Why does this matter?
Looking at both metrics together gives a fairer picture than accuracy alone. A model might have high accuracy by always predicting the most common class, but a low F1 score would expose that weakness.
Key Finding
Tree has the highest accuracy (60.4%) in Python, consistent with the Orange results. Neural Network and LDA (CN2 proxy) are close behind. SVM has the widest gap between accuracy and F1, suggesting it struggles with rare classes.
Python
cross_val_score(model, X, y, cv=5, scoring='accuracy')
cross_val_score(model, X, y, cv=5, scoring='f1_weighted')
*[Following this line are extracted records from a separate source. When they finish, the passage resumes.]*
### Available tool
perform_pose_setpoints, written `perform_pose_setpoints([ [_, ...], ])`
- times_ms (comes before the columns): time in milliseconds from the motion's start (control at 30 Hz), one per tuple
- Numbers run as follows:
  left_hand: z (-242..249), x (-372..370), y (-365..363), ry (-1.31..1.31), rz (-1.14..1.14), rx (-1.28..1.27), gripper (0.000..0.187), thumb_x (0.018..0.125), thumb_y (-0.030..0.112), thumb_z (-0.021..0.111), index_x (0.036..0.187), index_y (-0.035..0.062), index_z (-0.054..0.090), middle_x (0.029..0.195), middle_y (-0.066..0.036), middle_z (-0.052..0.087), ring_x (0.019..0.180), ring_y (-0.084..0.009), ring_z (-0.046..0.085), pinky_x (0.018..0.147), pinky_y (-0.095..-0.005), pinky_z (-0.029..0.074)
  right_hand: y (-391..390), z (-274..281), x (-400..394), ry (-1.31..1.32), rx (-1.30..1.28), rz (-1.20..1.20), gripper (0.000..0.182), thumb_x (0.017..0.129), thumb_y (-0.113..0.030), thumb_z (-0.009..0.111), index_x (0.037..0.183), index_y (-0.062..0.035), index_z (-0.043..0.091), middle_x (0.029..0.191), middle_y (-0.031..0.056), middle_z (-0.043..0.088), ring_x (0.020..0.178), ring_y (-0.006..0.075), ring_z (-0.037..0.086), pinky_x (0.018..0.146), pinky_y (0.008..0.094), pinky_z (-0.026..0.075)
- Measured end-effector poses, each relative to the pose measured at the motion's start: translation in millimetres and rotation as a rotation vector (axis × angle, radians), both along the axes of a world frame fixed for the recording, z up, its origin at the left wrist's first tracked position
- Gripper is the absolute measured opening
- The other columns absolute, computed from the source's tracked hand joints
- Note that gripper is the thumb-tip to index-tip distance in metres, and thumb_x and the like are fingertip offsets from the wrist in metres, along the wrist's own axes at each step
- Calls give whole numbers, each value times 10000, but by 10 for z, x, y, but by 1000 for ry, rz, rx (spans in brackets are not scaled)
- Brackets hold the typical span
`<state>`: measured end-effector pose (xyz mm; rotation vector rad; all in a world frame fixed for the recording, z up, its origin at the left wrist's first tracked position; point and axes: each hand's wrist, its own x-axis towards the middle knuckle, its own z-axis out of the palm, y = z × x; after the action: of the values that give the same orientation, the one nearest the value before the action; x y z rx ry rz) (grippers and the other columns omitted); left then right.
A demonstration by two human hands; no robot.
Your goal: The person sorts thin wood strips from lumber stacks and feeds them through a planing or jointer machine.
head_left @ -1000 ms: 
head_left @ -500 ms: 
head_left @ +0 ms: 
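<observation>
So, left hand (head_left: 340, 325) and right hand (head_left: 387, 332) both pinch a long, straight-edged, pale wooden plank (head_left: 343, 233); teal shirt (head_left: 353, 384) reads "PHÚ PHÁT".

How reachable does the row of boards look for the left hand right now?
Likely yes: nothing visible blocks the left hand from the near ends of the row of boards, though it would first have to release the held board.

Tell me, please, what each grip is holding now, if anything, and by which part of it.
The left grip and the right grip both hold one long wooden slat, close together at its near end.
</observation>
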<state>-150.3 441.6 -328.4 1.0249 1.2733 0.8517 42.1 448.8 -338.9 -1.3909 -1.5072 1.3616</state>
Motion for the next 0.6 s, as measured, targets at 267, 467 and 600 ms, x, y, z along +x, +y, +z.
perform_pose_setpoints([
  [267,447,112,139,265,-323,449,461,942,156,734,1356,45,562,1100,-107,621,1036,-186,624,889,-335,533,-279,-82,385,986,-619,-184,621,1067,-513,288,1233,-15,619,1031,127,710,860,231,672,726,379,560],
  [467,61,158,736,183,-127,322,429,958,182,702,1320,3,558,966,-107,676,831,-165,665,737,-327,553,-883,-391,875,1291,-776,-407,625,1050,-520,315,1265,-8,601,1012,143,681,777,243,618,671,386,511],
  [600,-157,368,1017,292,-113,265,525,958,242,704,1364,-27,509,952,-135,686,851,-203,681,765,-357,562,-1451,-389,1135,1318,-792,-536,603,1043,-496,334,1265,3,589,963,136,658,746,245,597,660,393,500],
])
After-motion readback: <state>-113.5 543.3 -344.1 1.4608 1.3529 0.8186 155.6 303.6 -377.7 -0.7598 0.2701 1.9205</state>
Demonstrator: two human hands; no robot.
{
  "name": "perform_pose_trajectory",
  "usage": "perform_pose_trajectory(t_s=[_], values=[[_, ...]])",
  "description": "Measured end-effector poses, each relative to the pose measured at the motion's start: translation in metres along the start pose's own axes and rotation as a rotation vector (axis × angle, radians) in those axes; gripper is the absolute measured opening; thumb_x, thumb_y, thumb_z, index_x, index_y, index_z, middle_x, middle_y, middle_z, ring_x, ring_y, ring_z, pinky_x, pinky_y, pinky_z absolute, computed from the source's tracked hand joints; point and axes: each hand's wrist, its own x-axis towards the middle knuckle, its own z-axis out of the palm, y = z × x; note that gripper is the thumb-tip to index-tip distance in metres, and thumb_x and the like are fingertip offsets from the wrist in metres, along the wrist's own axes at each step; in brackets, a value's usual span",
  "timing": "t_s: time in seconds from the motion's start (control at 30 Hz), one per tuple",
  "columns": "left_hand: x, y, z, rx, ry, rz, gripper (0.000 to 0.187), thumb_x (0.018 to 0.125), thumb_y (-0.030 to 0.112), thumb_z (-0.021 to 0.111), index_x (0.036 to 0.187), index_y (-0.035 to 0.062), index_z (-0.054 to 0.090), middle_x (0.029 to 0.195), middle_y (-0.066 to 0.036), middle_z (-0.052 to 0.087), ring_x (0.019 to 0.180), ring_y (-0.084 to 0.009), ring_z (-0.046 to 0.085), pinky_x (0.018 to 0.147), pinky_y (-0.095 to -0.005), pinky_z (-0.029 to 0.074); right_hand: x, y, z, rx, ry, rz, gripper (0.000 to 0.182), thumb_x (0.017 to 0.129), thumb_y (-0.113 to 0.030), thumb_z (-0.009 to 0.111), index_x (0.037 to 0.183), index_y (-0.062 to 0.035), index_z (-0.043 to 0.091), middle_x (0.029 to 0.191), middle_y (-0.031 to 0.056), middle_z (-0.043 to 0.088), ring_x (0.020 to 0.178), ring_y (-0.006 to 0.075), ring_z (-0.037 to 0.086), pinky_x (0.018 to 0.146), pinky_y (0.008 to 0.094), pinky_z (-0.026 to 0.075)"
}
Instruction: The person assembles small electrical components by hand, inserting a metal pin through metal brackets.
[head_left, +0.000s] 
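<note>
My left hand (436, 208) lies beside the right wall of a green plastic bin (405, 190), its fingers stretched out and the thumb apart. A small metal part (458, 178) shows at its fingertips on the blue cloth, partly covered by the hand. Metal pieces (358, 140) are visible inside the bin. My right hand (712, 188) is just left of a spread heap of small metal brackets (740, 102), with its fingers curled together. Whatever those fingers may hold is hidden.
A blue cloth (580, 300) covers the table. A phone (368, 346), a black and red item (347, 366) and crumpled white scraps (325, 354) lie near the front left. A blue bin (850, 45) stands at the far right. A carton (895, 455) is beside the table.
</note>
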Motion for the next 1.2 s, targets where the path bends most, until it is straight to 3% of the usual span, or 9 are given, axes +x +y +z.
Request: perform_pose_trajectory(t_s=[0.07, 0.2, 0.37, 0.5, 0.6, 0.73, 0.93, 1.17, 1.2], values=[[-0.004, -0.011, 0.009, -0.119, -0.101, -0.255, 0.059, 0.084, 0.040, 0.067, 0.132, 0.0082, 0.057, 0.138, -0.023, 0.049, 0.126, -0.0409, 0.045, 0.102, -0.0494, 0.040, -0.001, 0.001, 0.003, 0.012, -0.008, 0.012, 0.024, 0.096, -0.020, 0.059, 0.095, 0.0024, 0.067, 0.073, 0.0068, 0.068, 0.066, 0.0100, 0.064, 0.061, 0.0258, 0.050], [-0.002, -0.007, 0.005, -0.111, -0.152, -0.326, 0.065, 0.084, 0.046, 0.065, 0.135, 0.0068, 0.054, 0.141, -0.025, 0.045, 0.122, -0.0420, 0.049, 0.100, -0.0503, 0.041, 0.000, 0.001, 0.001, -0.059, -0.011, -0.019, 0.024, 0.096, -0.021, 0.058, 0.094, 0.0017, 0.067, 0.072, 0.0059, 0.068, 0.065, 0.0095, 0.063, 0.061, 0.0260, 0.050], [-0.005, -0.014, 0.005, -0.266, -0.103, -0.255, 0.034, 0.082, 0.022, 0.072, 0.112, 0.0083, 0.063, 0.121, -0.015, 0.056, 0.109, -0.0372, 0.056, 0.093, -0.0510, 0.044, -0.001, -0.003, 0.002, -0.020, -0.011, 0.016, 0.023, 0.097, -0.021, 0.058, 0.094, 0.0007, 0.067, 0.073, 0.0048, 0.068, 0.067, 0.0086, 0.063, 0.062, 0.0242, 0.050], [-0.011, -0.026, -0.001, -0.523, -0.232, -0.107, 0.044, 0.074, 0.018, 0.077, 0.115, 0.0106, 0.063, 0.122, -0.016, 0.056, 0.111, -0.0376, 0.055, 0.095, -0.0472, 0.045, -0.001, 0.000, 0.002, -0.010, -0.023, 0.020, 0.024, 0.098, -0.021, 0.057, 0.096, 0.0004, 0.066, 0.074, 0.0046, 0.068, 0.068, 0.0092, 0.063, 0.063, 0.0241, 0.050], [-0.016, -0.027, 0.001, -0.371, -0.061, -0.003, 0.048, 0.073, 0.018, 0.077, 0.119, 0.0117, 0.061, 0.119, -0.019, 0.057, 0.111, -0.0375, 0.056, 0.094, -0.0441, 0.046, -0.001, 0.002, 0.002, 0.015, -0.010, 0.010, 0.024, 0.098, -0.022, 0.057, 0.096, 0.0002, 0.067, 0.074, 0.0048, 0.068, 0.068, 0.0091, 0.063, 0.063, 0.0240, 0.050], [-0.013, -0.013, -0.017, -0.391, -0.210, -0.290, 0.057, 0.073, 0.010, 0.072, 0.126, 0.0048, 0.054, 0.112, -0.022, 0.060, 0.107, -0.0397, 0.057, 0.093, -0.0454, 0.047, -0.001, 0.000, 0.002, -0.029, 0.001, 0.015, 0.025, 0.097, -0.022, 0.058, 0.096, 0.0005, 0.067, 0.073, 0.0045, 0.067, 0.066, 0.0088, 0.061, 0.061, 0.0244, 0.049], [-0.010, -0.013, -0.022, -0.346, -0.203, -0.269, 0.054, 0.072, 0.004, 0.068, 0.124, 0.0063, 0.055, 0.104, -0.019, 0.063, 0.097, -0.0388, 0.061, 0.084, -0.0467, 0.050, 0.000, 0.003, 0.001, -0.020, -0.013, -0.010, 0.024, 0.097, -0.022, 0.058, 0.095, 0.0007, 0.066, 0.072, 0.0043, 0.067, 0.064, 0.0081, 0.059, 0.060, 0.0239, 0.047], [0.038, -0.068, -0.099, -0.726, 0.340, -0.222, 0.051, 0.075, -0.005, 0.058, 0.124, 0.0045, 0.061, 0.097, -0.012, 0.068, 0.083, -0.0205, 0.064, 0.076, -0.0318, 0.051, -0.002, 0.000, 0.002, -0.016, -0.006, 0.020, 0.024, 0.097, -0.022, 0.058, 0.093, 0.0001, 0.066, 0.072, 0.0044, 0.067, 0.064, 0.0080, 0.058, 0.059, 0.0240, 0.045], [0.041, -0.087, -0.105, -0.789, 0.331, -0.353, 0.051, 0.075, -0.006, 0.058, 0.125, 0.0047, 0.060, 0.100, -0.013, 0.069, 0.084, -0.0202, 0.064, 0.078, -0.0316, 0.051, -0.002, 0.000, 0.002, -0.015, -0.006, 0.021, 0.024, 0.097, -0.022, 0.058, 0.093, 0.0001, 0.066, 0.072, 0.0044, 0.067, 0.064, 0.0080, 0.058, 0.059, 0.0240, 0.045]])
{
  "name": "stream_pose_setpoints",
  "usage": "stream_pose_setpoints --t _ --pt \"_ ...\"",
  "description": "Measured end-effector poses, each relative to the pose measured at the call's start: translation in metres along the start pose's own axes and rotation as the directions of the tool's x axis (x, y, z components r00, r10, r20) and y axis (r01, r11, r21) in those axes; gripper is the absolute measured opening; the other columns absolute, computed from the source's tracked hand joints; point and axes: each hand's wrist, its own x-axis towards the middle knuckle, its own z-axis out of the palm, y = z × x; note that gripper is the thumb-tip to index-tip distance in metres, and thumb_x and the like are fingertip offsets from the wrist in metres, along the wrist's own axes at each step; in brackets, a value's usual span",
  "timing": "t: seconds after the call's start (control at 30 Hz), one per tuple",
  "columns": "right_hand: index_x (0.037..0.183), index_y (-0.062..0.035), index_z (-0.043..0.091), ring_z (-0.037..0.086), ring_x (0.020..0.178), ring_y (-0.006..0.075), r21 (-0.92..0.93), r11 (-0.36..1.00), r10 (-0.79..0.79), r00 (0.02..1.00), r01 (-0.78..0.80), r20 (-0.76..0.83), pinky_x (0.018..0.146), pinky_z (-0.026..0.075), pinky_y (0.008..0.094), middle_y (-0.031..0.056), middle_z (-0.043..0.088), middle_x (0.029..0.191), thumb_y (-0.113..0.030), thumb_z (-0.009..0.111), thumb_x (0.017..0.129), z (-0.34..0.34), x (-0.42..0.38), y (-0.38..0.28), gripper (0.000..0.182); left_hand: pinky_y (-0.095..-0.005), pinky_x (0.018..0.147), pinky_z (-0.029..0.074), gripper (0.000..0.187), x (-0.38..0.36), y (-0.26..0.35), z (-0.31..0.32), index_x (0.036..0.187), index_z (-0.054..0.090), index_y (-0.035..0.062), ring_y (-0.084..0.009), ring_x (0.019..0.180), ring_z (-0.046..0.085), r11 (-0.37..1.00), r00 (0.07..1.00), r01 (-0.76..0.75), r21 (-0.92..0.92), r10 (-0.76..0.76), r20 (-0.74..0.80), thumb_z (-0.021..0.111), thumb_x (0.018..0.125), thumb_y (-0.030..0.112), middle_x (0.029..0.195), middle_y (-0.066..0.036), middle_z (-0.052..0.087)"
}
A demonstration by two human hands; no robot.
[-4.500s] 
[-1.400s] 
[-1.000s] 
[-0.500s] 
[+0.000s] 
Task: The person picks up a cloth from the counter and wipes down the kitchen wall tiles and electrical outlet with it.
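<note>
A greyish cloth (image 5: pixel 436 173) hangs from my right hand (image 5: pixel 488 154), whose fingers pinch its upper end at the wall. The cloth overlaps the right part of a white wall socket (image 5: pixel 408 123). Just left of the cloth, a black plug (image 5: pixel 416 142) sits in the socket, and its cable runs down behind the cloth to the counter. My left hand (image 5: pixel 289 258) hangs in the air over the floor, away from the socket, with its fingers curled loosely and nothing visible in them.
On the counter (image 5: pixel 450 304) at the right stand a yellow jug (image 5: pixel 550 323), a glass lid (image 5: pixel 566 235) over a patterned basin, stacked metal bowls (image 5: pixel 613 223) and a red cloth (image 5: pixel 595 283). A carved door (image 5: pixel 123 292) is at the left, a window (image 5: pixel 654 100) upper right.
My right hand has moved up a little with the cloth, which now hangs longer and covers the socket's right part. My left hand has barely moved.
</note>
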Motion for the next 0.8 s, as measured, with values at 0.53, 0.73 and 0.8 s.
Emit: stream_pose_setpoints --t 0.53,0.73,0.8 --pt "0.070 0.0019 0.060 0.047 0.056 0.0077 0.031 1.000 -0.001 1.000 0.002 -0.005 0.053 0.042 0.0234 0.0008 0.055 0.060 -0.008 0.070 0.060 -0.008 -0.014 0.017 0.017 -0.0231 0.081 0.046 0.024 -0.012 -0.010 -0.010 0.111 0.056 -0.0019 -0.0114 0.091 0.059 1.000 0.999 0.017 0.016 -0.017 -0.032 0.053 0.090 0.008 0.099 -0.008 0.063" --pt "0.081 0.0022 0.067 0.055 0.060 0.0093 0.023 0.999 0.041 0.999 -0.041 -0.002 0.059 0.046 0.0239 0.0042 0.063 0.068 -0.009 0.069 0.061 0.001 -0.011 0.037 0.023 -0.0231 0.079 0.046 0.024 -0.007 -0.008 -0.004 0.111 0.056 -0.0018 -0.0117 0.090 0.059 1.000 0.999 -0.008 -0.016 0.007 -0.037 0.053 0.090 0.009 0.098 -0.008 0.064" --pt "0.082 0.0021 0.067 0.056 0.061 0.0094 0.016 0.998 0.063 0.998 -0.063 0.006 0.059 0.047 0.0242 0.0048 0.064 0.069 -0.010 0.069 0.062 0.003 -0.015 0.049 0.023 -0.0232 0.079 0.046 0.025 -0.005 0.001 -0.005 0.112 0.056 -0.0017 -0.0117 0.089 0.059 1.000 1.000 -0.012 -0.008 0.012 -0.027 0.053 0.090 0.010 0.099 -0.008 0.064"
Step 5 - Feature Importance
What is this chart?
A horizontal bar chart showing how much each feature contributes to the Decision Tree's decisions. The longer the bar, the more that feature is used to split the data at decision nodes.
Why does this matter?
Feature importance helps us understand what actually drives wine quality predictions. It can guide winemakers on which chemical properties to focus on - and tells us which features we could potentially remove without losing much accuracy (e.g. citric acid and total SOโ contribute very little).
Key Finding
Alcohol (48.8%) and volatile acidity (20.4%) together explain nearly 70% of the tree's decisions. Density, pH, and chlorides contribute a smaller but meaningful portion.
Python
dt.feature_importances_
# Top feature: alcohol at 48.8%
Step 6 - Confusion Matrix
What is this chart?
A grid where each row is the actual quality score and each column is what the model predicted. The diagonal (top-left to bottom-right) shows correct predictions highlighted in red. Off-diagonal cells are mistakes.
Why does this matter?
Accuracy gives one number, but the confusion matrix shows where exactly the model fails. You can see which classes get confused with each other - for example, quality 5 and 6 are frequently swapped because they're so similar and so common in training.
Key Finding
Class 3 (only 20 samples) and Class 9 (only 5 samples) are never predicted correctly - the model simply hasn't seen enough examples to learn them. Classes 5 and 6 dominate predictions.
Python
from sklearn.metrics import confusion_matrix
cm = confusion_matrix(y, y_pred)
Step 7 - Does Normalization Help? (Bonus)
What is this chart?
A bar chart comparing SVM and kNN performance with raw features versus normalized features (using StandardScaler, which rescales every feature to have mean=0 and std=1).
Why does this matter?
SVM and kNN are distance-based algorithms - they measure how 'close' data points are to each other. If one feature ranges from 0.1 to 1.0 and another ranges from 1 to 300, the larger-scale feature dominates the distance calculation unfairly. Normalizing puts all features on equal footing.
Key Finding
kNN improved from 47.5% to 55.7% accuracy just by normalizing - a +8.2% boost with zero other changes. SVM improved from 44.9% to 56.7%. This validates the suggestion in the report.